# THE DATA:

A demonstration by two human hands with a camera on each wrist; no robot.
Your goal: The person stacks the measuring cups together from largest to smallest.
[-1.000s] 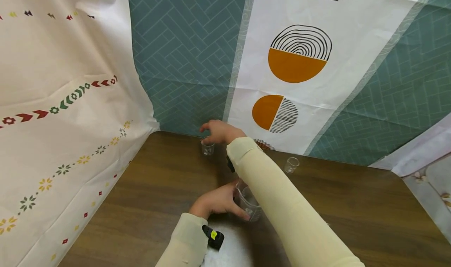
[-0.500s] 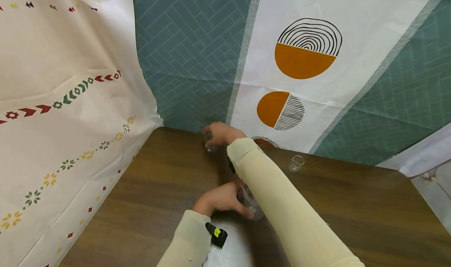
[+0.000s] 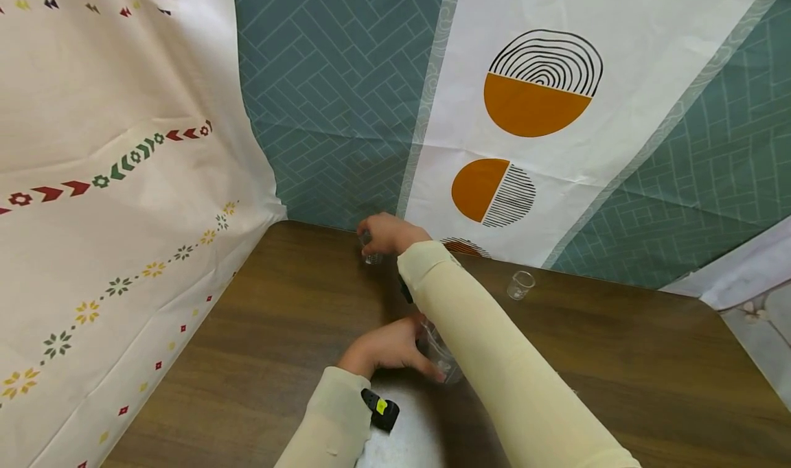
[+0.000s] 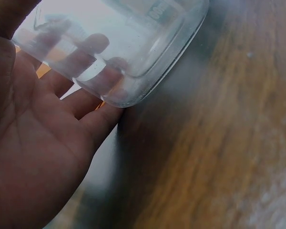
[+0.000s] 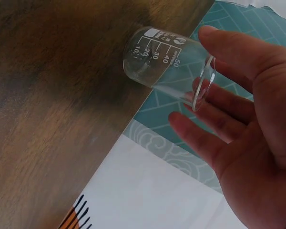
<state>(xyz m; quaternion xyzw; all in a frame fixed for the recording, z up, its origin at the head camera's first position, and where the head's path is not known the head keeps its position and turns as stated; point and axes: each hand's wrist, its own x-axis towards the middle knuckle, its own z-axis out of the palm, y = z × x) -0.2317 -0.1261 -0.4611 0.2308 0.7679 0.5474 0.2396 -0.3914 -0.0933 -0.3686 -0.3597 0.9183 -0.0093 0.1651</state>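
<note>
At the back of the table, my right hand [image 3: 386,235] has its thumb and fingers round the rim of a small glass beaker [image 5: 157,59]. That beaker stands upright, marked up to 50 in white print. Nearer the front, my left hand [image 3: 392,348] grips a larger clear beaker [image 4: 148,52], fingers curled round its side and thumb opposite. In the head view the right sleeve hides part of this larger beaker [image 3: 450,368]. Its base shows close to the wood in the left wrist view.
Another small glass beaker [image 3: 520,285] stands on the wooden table [image 3: 618,358] at the back right. A patterned cloth [image 3: 334,111] hangs right behind the table's back edge. A cream cloth [image 3: 123,248] borders the left side.
My right hand has come down onto the small beaker and its fingers have closed in at the rim. The left hand keeps its grip on the larger beaker. The head view has shifted slightly.
</note>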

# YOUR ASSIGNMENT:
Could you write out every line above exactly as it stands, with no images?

# ANSWER FOR THE TASK:
A demonstration by two human hands with a camera on each wrist; no robot.
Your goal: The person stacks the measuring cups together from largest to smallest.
[-1.000s] 
[-0.500s] 
[+0.000s] 
[+0.000s] 
[+0.000s] 
<state>(xyz m; quaternion xyzw; all in a frame fixed for the recording, z up, its origin at the head camera's first position, and where the head's path is not known the head keeps its position and turns as stated; point and axes: each hand's wrist, its own x-axis towards the middle knuckle, its own z-axis out of the palm, y = z × x) -0.2317 -0.1261 -0.4611 0.2308 0.7679 0.5474 0.2396 -0.3914 -0.0933 -0.3686 -0.3597 0.9183 -0.0093 0.1651</state>
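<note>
At the back of the table, my right hand [image 3: 386,235] has its thumb and fingers round the rim of a small glass beaker [image 5: 157,59]. That beaker stands upright, marked up to 50 in white print. Nearer the front, my left hand [image 3: 392,348] grips a larger clear beaker [image 4: 148,52], fingers curled round its side and thumb opposite. In the head view the right sleeve hides part of this larger beaker [image 3: 450,368]. Its base shows close to the wood in the left wrist view.
Another small glass beaker [image 3: 520,285] stands on the wooden table [image 3: 618,358] at the back right. A patterned cloth [image 3: 334,111] hangs right behind the table's back edge. A cream cloth [image 3: 123,248] borders the left side.
My right hand has come down onto the small beaker and its fingers have closed in at the rim. The left hand keeps its grip on the larger beaker. The head view has shifted slightly.
</note>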

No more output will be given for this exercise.